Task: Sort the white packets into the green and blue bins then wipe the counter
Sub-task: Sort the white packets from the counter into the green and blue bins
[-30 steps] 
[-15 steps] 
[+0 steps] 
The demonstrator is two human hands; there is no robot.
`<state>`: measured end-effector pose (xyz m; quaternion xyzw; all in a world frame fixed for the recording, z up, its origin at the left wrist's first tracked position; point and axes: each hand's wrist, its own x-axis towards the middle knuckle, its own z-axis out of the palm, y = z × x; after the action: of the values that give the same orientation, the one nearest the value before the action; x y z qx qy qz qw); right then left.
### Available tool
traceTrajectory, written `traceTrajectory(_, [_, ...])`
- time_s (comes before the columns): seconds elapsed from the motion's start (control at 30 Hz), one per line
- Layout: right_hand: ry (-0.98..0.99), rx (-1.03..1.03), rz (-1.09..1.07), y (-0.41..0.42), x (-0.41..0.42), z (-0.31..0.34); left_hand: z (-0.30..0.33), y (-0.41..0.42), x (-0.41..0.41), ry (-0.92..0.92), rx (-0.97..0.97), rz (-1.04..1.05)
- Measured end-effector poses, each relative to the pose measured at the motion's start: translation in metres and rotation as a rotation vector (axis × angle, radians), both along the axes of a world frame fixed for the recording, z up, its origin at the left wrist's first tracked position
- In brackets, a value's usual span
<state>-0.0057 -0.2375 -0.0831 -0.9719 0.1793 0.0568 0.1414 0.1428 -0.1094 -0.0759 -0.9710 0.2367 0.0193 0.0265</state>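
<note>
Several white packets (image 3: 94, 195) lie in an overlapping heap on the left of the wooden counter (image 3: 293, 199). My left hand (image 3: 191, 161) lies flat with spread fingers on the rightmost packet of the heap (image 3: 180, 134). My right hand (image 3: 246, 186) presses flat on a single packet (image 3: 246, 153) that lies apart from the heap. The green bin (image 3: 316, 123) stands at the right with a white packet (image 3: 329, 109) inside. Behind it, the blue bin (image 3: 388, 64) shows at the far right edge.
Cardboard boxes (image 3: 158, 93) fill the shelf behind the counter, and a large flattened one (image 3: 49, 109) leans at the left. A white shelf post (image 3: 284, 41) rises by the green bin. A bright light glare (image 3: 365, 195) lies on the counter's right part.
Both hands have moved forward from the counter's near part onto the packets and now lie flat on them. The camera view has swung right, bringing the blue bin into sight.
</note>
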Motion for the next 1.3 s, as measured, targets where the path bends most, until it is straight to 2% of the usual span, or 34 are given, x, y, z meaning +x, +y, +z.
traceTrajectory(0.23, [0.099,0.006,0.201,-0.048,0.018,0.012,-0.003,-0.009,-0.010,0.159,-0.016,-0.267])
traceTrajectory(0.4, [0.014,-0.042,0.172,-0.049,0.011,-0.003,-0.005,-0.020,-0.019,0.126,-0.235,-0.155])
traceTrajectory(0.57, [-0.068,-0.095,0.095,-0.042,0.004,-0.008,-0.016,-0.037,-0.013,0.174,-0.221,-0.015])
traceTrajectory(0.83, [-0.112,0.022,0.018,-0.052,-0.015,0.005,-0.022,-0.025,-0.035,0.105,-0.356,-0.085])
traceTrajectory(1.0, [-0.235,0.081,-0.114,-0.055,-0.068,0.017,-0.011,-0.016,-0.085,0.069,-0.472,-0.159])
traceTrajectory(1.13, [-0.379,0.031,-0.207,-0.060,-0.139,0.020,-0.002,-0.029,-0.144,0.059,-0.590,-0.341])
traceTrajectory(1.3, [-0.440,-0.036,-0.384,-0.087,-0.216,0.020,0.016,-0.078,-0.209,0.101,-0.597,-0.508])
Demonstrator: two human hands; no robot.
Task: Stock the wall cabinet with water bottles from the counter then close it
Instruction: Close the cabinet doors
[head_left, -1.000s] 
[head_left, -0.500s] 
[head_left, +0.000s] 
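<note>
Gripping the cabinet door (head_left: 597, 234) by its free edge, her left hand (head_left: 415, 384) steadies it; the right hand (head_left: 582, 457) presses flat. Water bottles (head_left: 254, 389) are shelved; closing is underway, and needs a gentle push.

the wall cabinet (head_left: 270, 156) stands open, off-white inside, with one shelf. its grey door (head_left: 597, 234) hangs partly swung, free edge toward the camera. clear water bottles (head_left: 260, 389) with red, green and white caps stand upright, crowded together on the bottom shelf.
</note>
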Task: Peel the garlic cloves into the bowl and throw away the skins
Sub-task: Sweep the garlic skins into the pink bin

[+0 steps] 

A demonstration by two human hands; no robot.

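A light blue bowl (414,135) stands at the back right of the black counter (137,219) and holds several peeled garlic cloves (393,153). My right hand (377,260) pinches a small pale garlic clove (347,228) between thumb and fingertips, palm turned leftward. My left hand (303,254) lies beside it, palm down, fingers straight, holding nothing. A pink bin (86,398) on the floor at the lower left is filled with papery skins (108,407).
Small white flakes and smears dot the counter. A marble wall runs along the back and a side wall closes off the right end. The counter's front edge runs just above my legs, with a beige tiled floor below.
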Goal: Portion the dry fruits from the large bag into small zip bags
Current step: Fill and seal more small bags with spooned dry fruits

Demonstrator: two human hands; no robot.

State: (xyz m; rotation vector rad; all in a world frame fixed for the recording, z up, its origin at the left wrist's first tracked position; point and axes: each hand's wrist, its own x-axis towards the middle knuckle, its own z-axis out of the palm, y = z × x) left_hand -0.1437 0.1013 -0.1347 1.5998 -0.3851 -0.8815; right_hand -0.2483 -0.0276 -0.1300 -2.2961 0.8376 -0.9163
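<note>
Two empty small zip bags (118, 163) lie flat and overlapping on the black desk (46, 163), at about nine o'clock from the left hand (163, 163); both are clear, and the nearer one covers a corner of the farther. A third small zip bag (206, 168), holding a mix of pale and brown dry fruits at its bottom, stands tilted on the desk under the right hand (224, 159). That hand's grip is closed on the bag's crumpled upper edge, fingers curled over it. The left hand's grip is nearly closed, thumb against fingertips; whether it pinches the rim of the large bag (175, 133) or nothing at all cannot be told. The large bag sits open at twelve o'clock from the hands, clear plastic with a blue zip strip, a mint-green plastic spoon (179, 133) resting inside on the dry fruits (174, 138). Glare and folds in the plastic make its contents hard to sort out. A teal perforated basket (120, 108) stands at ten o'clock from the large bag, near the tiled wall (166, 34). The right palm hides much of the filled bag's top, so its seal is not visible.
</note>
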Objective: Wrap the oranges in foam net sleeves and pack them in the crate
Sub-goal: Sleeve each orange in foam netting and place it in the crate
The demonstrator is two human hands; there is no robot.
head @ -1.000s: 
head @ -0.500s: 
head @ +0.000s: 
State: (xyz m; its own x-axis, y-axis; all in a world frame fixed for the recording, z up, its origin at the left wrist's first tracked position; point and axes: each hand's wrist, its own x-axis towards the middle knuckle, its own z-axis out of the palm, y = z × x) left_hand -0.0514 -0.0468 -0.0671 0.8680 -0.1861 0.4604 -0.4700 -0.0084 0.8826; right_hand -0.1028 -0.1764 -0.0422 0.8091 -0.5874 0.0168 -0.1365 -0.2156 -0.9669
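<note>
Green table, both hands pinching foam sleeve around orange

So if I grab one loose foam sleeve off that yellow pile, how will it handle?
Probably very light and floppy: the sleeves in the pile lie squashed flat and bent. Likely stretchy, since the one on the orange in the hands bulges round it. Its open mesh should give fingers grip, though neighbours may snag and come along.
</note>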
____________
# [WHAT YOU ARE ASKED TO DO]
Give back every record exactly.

# [EXPECTED OUTPUT]
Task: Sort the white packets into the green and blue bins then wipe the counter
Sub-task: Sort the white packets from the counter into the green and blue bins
[-30 steps] 
[-15 steps] 
[+0 steps] 
The demonstrator is two human hands; there is no robot.
`<state>`: measured end-effector pose (xyz m; quaternion xyzw; all in a world frame fixed for the recording, z up, its origin at the left wrist's first tracked position; point and axes: each hand's wrist, its own x-axis towards the middle knuckle, its own z-axis out of the palm, y = z × x; after the action: of the values that give the same orientation, the one nearest the value before the action; x y z qx qy qz qw); right then left.
### Available tool
traceTrajectory, written `traceTrajectory(_, [_, ...])`
- time_s (comes before the columns): seconds elapsed from the motion's start (control at 30 Hz), one per line
- Layout: right_hand: ry (-0.98..0.99), rx (-1.03..1.03), rz (-1.09..1.07), y (-0.41..0.42), x (-0.41..0.42), z (-0.31..0.34); left_hand: z (-0.30..0.33), y (-0.41..0.42), x (-0.41..0.41), ry (-0.92..0.92), rx (-0.97..0.97), rz (-1.04..1.05)
- Measured end-effector poses, each relative to the pose measured at the motion's start: translation in metres and rotation as a rotation vector (axis × angle, radians), both along the axes of a world frame fixed for the recording, z up, its origin at the left wrist's first tracked position
- In brackets, a value's usual span
<state>-0.0057 -0.2375 -0.0831 -0.9719 0.1793 0.0568 0.1414 0.1428 -0.1094 -0.0759 -0.9710 0.2367 0.0193 0.0265</state>
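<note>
Several white packets (image 3: 94, 195) lie in an overlapping heap on the left of the wooden counter (image 3: 293, 199). My left hand (image 3: 191, 161) lies flat with spread fingers on the rightmost packet of the heap (image 3: 180, 134). My right hand (image 3: 246, 186) presses flat on a single packet (image 3: 246, 153) that lies apart from the heap. The green bin (image 3: 316, 123) stands at the right with a white packet (image 3: 329, 109) inside. Behind it, the blue bin (image 3: 388, 64) shows at the far right edge.
Cardboard boxes (image 3: 158, 93) fill the shelf behind the counter, and a large flattened one (image 3: 49, 109) leans at the left. A white shelf post (image 3: 284, 41) rises by the green bin. A bright light glare (image 3: 365, 195) lies on the counter's right part.
Both hands have moved forward from the counter's near part onto the packets and now lie flat on them. The camera view has swung right, bringing the blue bin into sight.
</note>
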Motion for the next 1.3 s, as measured, targets where the path bends most, until it is straight to 2% of the usual span, or 34 are given, x, y, z meaning +x, +y, +z.
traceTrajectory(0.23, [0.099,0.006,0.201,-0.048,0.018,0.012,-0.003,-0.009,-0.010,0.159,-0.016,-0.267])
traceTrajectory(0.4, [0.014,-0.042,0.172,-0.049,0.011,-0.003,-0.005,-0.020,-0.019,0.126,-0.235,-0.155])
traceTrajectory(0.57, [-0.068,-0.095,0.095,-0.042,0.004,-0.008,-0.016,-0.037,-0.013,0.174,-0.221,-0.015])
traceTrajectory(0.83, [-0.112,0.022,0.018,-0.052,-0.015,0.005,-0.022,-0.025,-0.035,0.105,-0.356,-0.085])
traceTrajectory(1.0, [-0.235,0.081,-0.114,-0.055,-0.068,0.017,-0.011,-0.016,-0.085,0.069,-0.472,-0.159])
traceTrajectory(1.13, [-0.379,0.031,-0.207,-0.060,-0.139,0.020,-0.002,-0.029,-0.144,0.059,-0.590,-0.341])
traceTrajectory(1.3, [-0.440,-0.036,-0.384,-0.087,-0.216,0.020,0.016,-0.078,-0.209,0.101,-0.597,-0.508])
Demonstrator: two human hands; no robot.
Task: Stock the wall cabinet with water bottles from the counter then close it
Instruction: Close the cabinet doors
[head_left, -1.000s] 
[head_left, -0.500s] 
[head_left, +0.000s] 
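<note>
Gripping the cabinet door (head_left: 597, 234) by its free edge, her left hand (head_left: 415, 384) steadies it; the right hand (head_left: 582, 457) presses flat. Water bottles (head_left: 254, 389) are shelved; closing is underway, and needs a gentle push.

the wall cabinet (head_left: 270, 156) stands open, off-white inside, with one shelf. its grey door (head_left: 597, 234) hangs partly swung, free edge toward the camera. clear water bottles (head_left: 260, 389) with red, green and white caps stand upright, crowded together on the bottom shelf.
</note>
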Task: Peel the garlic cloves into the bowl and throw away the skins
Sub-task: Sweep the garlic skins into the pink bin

[+0 steps] 

A demonstration by two human hands; no robot.

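A light blue bowl (414,135) stands at the back right of the black counter (137,219) and holds several peeled garlic cloves (393,153). My right hand (377,260) pinches a small pale garlic clove (347,228) between thumb and fingertips, palm turned leftward. My left hand (303,254) lies beside it, palm down, fingers straight, holding nothing. A pink bin (86,398) on the floor at the lower left is filled with papery skins (108,407).
Small white flakes and smears dot the counter. A marble wall runs along the back and a side wall closes off the right end. The counter's front edge runs just above my legs, with a beige tiled floor below.
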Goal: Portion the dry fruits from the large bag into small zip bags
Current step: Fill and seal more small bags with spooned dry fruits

Demonstrator: two human hands; no robot.

State: (xyz m; rotation vector rad; all in a world frame fixed for the recording, z up, its origin at the left wrist's first tracked position; point and axes: each hand's wrist, its own x-axis towards the middle knuckle, its own z-axis out of the palm, y = z × x) left_hand -0.1437 0.1013 -0.1347 1.5998 -0.3851 -0.8815; right_hand -0.2483 -0.0276 -0.1300 -2.2961 0.8376 -0.9163
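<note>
Two empty small zip bags (118, 163) lie flat and overlapping on the black desk (46, 163), at about nine o'clock from the left hand (163, 163); both are clear, and the nearer one covers a corner of the farther. A third small zip bag (206, 168), holding a mix of pale and brown dry fruits at its bottom, stands tilted on the desk under the right hand (224, 159). That hand's grip is closed on the bag's crumpled upper edge, fingers curled over it. The left hand's grip is nearly closed, thumb against fingertips; whether it pinches the rim of the large bag (175, 133) or nothing at all cannot be told. The large bag sits open at twelve o'clock from the hands, clear plastic with a blue zip strip, a mint-green plastic spoon (179, 133) resting inside on the dry fruits (174, 138). Glare and folds in the plastic make its contents hard to sort out. A teal perforated basket (120, 108) stands at ten o'clock from the large bag, near the tiled wall (166, 34). The right palm hides much of the filled bag's top, so its seal is not visible.
</note>
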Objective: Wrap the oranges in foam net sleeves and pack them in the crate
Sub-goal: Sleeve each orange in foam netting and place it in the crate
The demonstrator is two human hands; there is no robot.
head @ -1.000s: 
head @ -0.500s: 
head @ +0.000s: 
State: (xyz m; its own x-axis, y-axis; all in a world frame fixed for the recording, z up, its origin at the left wrist's first tracked position; point and axes: each hand's wrist, its own x-axis towards the middle knuckle, its own z-axis out of the palm, y = z × x) left_hand -0.0514 -0.0468 -0.0671 0.8680 -0.1861 0.4604 -0.4700 -0.0084 0.8826; right_hand -0.1028 -0.1764 -0.0422 0.8091 -0.5874 0.0168 -0.1365 -0.2156 -0.9669
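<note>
Green table, both hands pinching foam sleeve around orange

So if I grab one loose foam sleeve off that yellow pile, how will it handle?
Probably very light and floppy: the sleeves in the pile lie squashed flat and bent. Likely stretchy, since the one on the orange in the hands bulges round it. Its open mesh should give fingers grip, though neighbours may snag and come along.
</note>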

No more output is expected.